The most recent cases agree with this holding. Anderson v.Salt Lake City, 79 Utah 324, 10 P.2d 927; Dunbaden v.Castles Ice Cream Co., 103 N.J.L. 427, 135 A. 886, 887. In the last case the court said:

"Some courts have held that the failure of a jury to return a verdict against the servant affords no ground to set aside a judgment rendered against the master because the verdict which ignores the servant should not be deemed or construed as a finding of absence of negligence on the part of the servant, but should be regarded as no finding as to the servant. Upon the rendition of such a verdict the case stands as to the servant as if it had never been tried and the master has whatever right he ever had against his servant. It will be observed that the verdict rendered in the present case is silent as to Grundman [the servant]. We think that such a verdict should be regarded as no finding against him. This view has support in decisions in this state."

See, also, Stith v. J.J. Newberry Co., 336 Mo. 467,79 S.W.2d 447, 459, wherein it is said:

"It has been held that a failure of the jury, through inadvertence or mistake of fact or law or otherwise, to return any verdict as to the servant, but only one against the master, does not present the question of an inconsistent, contradictory, and self-destructive verdict.
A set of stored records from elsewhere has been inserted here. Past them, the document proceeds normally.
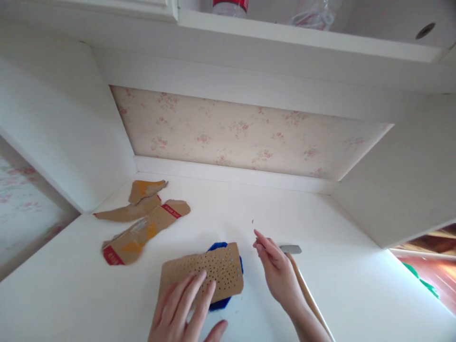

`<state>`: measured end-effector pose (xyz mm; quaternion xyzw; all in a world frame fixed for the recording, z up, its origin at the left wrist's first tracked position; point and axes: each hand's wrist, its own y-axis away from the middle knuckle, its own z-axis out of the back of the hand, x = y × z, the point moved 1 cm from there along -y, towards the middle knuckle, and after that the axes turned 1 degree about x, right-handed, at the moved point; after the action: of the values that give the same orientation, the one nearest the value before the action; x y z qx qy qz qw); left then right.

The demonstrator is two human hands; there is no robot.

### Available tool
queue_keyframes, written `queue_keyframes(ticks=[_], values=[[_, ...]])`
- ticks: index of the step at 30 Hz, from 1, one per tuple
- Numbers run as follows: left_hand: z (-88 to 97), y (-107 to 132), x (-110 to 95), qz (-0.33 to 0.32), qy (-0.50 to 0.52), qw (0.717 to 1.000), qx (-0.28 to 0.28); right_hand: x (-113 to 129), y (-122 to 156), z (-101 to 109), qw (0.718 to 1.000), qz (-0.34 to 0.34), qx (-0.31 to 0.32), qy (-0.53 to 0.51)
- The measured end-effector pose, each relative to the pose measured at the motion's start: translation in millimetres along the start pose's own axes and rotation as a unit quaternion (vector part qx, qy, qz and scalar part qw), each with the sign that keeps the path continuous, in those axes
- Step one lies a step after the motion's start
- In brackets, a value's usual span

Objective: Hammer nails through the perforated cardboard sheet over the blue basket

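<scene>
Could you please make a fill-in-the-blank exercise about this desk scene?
The left hand lies flat on a cardboard full of small ____.
The pad under the cardboard is ____ in colour.
The torn scraps lie to the ____ of the cardboard.
The hammer lies beside the ____ hand.
Missing words: holes; blue; left; right.

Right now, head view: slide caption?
Left hand flat on hole-dotted brown cardboard sheet over blue pad; right hand pinches tiny thin object.

Left hand (182,309) flat on perforated cardboard (217,267)
</scene>
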<state>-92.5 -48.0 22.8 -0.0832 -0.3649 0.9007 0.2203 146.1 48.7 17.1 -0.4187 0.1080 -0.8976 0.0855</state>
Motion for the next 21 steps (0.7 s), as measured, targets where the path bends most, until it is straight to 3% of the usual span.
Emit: queue_keyframes(ticks=[2,6,11,16,21], values=[[-8.6,-4.6,5.1,-0.044,-0.025,0.998,0.034,8.6,8.9,5.9,0.999,-0.022,-0.014,-0.041],[-17.8,-10.8,13.1,-0.072,-0.019,0.994,0.079,21.7,21.2,10.8,0.979,-0.102,-0.041,-0.170],[-21.5,-30.9,7.7,-0.078,0.015,0.989,0.121,30.8,21.1,6.9,0.986,-0.069,-0.036,-0.146],[-26.7,-41.5,-3.0,-0.037,0.052,0.995,0.081,27.4,18.0,-0.3,0.990,-0.042,-0.043,-0.130],[-27.2,-38.9,-3.2,-0.049,0.047,0.993,0.093,25.9,17.1,-2.4,0.993,-0.025,-0.034,-0.107]])
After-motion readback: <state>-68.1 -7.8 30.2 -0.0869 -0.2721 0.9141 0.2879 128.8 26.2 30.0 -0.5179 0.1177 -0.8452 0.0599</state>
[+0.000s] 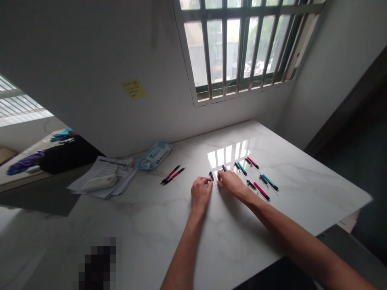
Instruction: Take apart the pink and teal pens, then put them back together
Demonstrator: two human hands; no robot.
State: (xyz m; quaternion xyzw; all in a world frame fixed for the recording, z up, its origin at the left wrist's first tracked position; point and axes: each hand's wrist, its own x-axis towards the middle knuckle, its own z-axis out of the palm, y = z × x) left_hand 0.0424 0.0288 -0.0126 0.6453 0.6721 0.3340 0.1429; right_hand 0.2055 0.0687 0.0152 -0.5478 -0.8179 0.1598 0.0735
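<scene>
My left hand [201, 193] rests on the marble-patterned table, its fingers pinched at a small black pen part [211, 175]. A thin refill [215, 187] lies just to the right of those fingertips. Close beside it, my right hand [232, 183] is curled around a dark pen barrel [224, 168], whose end sticks out past the fingers. To the right lie pens taken apart: blue barrels [242, 168] [270, 182], red barrels [252, 162] [261, 191], black tips [250, 185] and thin refills. Two whole red-and-black pens [174, 176] lie left of my hands.
A pack of wipes [155, 156] sits against the wall. Papers [104, 177] with a white device [100, 183] on top lie at the left. The table's right corner [370, 197] juts out. A barred window [238, 52] and a yellow note [134, 89] are above.
</scene>
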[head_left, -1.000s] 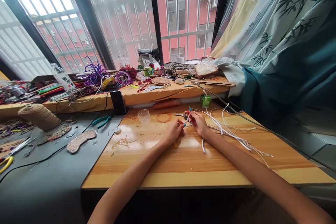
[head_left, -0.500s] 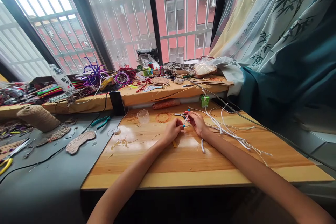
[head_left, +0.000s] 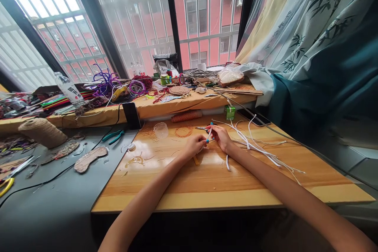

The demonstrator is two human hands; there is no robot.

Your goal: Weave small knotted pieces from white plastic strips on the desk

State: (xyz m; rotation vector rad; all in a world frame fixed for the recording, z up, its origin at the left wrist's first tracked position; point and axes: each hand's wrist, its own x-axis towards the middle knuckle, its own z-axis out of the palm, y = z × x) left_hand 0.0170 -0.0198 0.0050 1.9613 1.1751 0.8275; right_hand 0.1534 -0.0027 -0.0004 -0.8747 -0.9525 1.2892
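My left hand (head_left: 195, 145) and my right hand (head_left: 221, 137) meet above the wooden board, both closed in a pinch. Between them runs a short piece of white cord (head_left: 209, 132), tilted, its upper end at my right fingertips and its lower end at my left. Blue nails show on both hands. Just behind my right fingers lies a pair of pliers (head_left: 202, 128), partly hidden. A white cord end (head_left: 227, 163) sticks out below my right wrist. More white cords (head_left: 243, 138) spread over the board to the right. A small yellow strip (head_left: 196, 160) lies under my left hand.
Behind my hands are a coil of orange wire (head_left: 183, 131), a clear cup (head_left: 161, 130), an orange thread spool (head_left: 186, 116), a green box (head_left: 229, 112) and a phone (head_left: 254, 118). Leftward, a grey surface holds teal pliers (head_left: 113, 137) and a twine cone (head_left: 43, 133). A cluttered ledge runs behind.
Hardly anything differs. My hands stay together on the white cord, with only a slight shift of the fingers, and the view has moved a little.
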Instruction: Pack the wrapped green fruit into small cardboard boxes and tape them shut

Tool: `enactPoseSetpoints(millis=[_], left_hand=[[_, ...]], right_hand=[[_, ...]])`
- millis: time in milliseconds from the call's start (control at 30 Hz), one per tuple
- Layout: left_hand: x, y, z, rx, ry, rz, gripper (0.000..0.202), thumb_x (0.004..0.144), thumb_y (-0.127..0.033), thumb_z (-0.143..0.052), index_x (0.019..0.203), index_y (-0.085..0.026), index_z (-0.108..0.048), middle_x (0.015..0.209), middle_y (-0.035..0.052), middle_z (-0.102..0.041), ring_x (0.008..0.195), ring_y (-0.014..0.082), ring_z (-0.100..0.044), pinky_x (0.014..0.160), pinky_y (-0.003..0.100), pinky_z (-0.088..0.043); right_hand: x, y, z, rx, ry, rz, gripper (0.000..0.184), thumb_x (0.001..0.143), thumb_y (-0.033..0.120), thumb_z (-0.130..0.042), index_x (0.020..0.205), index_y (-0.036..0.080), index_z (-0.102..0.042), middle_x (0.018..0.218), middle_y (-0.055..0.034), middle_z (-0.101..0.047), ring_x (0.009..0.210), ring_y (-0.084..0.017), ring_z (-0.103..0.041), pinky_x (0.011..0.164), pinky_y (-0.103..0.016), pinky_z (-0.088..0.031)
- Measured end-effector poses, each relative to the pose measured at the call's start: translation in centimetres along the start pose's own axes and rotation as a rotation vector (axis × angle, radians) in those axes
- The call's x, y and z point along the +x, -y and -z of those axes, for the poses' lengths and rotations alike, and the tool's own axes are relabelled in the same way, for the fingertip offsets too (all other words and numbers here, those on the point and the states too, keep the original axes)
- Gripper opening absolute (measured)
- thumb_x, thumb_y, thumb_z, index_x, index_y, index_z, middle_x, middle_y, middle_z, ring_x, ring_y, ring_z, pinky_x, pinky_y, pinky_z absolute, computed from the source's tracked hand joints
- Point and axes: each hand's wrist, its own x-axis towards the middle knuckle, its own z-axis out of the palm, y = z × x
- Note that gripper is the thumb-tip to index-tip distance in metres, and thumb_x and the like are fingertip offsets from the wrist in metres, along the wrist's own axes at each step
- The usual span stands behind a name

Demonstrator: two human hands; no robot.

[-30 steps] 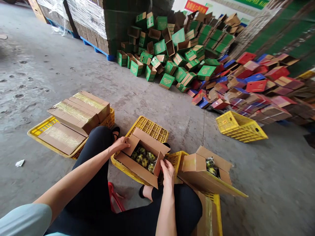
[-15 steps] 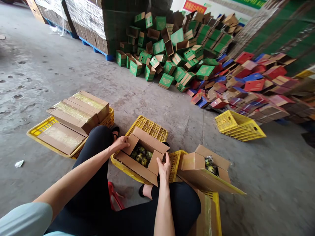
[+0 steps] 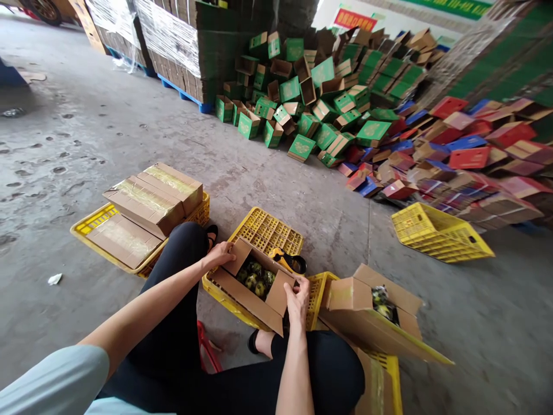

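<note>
Has tipped far flap (image 3: 269,262) inward on cardboard fruit carton (image 3: 247,295); pinching carton's left flap (image 3: 239,257) in left hand (image 3: 219,254); bending right hand (image 3: 298,298) fingers at carton's right flap (image 3: 277,296), grip unclear.

Around me spreads a grey floor (image 3: 242,178), pitted on my left and paler towards the far left, where a wheel (image 3: 45,10) shows. Ahead I see wrapped stacks (image 3: 170,37) on blue pallets (image 3: 181,92), heaped green boxes (image 3: 301,147), then red and blue boxes (image 3: 469,157) to my right. Behind them, a white wall (image 3: 386,14) carries a red banner (image 3: 354,19) and a green banner (image 3: 458,7).
</note>
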Motion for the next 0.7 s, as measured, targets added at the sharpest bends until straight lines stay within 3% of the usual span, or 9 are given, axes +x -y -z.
enactPoseSetpoints(millis=[200, 367, 567, 633, 700], left_hand=[[0.4, 0.3, -0.1, -0.033, -0.007, 0.008, 0.042, 0.069, -0.027, -0.077, 0.11, -0.015, -0.076, 0.096, 0.0082, -0.076, 0.092, 0.0267, -0.071, 0.075, 0.028, -0.05], [0.5, 0.6, -0.1, -0.092, -0.005, -0.002, 0.043, 0.066, -0.025, -0.078, 0.108, -0.014, -0.077, 0.09, 0.006, -0.075, 0.089, 0.0271, -0.071, 0.075, 0.03, -0.052], [0.2, 0.1, 0.1, -0.251, 0.02, -0.057, 0.077, 0.07, -0.016, -0.073, 0.145, -0.014, -0.061, 0.118, 0.0092, -0.076, 0.098, 0.0233, -0.072, 0.083, 0.028, -0.055], [0.1, 0.0, 0.2, -0.347, 0.025, -0.098, 0.074, 0.074, -0.019, -0.072, 0.147, -0.015, -0.06, 0.125, 0.0102, -0.075, 0.101, 0.0228, -0.072, 0.088, 0.029, -0.055], [0.1, -0.1, 0.2, -0.411, 0.021, -0.122, 0.063, 0.078, -0.024, -0.072, 0.139, -0.014, -0.068, 0.121, 0.01, -0.076, 0.102, 0.024, -0.071, 0.091, 0.031, -0.054]], right_hand=[[-0.3, 0.6, 0.9, -0.056, 0.062, 0.055, 0.039, 0.077, 0.044, -0.062, 0.108, 0.021, -0.07, 0.128, -0.0145, -0.073, 0.105, -0.028, -0.07, 0.1, -0.045, -0.052], [-0.9, 0.1, 1.6, -0.195, 0.084, 0.227, 0.044, 0.08, 0.025, -0.047, 0.109, 0.018, -0.079, 0.13, -0.0132, -0.074, 0.124, -0.027, -0.067, 0.116, -0.045, -0.047], [-1.6, -0.2, 1.1, -0.371, 0.112, 0.223, 0.052, 0.08, 0.013, -0.043, 0.116, 0.017, -0.082, 0.139, -0.0141, -0.066, 0.129, -0.028, -0.064, 0.116, -0.042, -0.048], [-1.9, 0.0, 1.0, -0.417, 0.102, 0.218, 0.053, 0.081, 0.012, -0.044, 0.119, 0.017, -0.081, 0.137, -0.0154, -0.064, 0.128, -0.03, -0.063, 0.116, -0.043, -0.047], [-2.2, 0.1, 1.2, -0.435, 0.105, 0.215, 0.056, 0.081, 0.012, -0.044, 0.124, 0.019, -0.079, 0.129, -0.0159, -0.064, 0.122, -0.03, -0.065, 0.114, -0.043, -0.048]])
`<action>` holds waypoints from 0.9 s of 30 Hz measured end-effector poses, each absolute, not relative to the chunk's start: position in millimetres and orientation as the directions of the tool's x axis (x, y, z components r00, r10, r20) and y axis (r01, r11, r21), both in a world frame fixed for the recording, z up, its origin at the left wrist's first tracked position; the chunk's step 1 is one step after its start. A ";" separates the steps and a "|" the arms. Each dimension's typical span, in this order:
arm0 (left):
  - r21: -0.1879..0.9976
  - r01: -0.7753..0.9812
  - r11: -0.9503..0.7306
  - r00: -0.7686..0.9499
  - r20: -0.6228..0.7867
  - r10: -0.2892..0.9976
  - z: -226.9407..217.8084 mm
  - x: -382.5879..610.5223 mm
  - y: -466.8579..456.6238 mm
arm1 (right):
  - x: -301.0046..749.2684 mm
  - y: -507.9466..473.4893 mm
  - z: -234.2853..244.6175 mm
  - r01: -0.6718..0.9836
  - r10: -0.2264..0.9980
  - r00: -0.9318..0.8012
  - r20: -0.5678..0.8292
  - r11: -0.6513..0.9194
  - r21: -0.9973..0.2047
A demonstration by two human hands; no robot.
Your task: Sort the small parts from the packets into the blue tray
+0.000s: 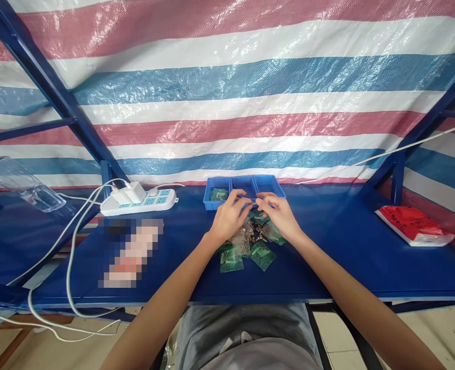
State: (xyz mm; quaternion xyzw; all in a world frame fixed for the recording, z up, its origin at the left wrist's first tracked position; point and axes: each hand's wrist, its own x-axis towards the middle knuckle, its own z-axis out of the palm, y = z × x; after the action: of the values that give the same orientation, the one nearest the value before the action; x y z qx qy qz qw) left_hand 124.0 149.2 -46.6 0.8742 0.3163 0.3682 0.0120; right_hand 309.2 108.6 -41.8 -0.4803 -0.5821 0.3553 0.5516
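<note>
My left hand (229, 217) and my right hand (279, 215) meet over a small heap of clear and green plastic packets (250, 244) with small metal parts on the blue table (327, 257). Both hands have their fingers curled, fingertips pinched close together between them, just in front of a blue three-compartment tray (244, 191). What the fingers pinch is too small to name. The tray's left compartment holds a green packet (218, 194); the other two look empty.
A white power strip (140, 203) with plugged chargers and white cables (71, 246) lies at the left. A clear plastic bottle (19, 182) lies far left. A red-and-white bag (414, 226) rests at the right. A striped tarp hangs behind blue frame bars.
</note>
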 end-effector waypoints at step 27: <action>0.209 0.582 -0.786 0.660 0.444 0.606 -40.6 115.7 151.7 | 338.2 130.9 -58.9 0.846 0.765 0.072 0.640 0.292 -0.445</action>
State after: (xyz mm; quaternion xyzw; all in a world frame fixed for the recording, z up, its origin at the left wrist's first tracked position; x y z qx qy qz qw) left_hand 115.7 151.7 -40.6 0.9107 0.3261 0.2524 0.0245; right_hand 338.2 130.9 -58.9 -0.5931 -0.6794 -0.0472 0.4294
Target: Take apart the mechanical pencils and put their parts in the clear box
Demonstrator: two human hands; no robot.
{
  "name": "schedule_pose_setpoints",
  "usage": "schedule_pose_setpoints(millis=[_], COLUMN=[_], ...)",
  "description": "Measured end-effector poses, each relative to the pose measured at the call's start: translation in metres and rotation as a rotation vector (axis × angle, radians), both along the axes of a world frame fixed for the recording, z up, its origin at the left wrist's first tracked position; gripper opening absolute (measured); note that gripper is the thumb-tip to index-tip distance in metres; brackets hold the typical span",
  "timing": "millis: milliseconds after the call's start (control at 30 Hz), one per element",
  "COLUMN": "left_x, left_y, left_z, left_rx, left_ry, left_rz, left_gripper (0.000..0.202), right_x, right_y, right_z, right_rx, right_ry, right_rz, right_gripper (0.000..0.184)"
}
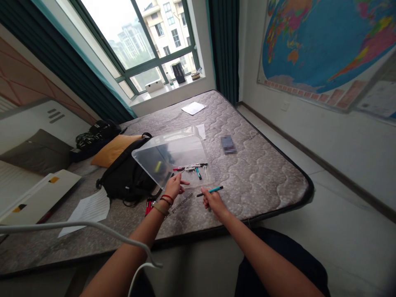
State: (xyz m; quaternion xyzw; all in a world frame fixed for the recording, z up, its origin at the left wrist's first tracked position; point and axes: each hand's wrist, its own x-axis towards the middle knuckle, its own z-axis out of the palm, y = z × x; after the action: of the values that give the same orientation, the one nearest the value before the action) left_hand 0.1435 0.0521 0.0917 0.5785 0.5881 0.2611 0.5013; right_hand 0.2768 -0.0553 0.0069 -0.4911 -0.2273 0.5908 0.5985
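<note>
A clear plastic box (pixel 173 148) lies on the mattress, with several pens (pixel 193 168) at its near right side. My left hand (pixel 175 186) is at the box's near edge, fingers partly stretched and apart; no held thing shows in it. Whether it touches the box I cannot tell. My right hand (pixel 213 201) pinches a teal and black pen (pixel 215 189) just in front of the box, above the mattress. Among the loose pens are a red one, grey ones and a teal one (pixel 198 173).
The mattress (pixel 262 177) carries a black backpack (pixel 123 173) to the left, written paper (pixel 88 210), a white folder-like case (pixel 40 198), and a blurred dark item (pixel 228 144). White sheets (pixel 194 108) lie towards the window. A pale cable (pixel 102 227) crosses at lower left.
</note>
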Motion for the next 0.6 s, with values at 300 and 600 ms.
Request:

Whitesell v. Joplin P. Ry.Co., 115 Kan. 53, 222 P. 133; Benson v. Southern Pac. Co.,177 Cal. 777, *Page 315 171 P. 948; Melzner v. Raven Copper Co., 47 Mont. 351,132 P. 552."

However, upon the above verdict the court "Ordered, Adjudged and Decreed, that plaintiff . . . take nothing of or from the defendants, I. Rosenzweig, Newton Rosenzweig and Harry Rosenzweig, or any of them." This judgment was given on the theory that the verdict was a finding that these individual defendants were not guilty of libeling plaintiff. I think the court was not justified in entering the judgment in favor of the individual defendants and that it was serious error for it to have done so. There has been no appeal from such judgment and it has now become final. As long as this judgment stands, the individual defendants are acquitted of libel and, if they are not guilty, the corporation defendant could not be guilty. It is on this ground only that I concur in the opinion of Justice LOCKWOOD reversing the judgment against the corporation.